* WHAT IS BEING ASKED
Below are entries; output exactly the lines from the one with "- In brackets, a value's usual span" to the one with "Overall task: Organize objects", both included, and nothing else.

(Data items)
────────────────

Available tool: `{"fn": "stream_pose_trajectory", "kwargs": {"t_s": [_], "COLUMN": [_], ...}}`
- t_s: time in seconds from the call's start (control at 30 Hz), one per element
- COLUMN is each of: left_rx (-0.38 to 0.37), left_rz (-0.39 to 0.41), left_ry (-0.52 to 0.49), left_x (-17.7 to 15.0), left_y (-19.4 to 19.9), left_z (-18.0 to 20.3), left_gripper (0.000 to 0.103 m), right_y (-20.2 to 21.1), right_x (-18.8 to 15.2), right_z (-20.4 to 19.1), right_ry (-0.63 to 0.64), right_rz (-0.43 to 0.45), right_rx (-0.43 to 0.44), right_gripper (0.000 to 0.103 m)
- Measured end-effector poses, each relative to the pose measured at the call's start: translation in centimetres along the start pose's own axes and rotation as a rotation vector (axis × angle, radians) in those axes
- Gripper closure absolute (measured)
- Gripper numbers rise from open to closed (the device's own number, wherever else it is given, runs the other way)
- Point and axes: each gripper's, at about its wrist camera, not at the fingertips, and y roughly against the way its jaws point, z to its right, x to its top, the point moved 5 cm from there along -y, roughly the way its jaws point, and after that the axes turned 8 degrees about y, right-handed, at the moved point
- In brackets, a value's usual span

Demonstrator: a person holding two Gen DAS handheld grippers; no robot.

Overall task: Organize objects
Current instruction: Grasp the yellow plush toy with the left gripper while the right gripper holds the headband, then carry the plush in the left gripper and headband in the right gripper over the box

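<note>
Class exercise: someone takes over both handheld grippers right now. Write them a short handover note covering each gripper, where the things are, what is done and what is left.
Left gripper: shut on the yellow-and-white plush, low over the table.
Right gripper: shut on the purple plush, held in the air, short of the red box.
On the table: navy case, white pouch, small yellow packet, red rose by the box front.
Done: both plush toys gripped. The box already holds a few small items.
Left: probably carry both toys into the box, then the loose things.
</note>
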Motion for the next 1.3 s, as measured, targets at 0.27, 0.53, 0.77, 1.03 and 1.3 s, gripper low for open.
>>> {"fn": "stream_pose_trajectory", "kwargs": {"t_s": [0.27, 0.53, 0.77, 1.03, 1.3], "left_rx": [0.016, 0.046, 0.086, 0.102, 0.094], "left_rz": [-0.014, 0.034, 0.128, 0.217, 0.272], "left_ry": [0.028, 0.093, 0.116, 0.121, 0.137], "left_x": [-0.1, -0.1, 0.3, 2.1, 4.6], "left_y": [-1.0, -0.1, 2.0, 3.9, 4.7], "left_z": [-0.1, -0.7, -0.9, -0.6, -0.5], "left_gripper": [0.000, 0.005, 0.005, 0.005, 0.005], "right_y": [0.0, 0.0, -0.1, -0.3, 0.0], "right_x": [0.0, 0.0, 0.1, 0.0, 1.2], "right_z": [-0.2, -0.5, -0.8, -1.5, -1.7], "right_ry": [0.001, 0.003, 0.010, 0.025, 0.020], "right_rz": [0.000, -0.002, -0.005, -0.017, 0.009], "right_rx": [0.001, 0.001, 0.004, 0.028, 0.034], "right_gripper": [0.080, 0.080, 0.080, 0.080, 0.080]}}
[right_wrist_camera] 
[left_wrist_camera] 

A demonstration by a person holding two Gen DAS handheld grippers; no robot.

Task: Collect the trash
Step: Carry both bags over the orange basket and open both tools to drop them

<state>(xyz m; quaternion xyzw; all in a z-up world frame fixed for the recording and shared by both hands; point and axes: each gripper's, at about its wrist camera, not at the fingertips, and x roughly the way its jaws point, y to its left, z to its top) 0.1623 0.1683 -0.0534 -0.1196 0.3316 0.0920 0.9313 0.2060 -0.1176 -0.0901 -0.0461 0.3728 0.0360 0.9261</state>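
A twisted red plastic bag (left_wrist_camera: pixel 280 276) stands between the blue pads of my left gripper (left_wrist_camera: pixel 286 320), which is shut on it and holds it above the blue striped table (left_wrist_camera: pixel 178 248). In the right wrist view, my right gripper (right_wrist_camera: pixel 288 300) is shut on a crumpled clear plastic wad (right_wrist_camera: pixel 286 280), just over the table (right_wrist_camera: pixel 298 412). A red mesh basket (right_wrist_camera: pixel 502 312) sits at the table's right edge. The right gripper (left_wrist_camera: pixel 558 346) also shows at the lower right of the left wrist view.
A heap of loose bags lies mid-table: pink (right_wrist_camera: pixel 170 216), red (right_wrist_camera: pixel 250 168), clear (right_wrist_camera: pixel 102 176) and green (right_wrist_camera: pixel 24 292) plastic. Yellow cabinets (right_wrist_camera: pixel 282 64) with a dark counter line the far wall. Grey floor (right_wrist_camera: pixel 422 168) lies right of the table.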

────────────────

* TASK SOLUTION
- In brackets, a value's usual span

Demonstrator: a person holding two Gen DAS handheld grippers; no robot.

Overall task: Organize objects

Nothing else is left to add to this answer.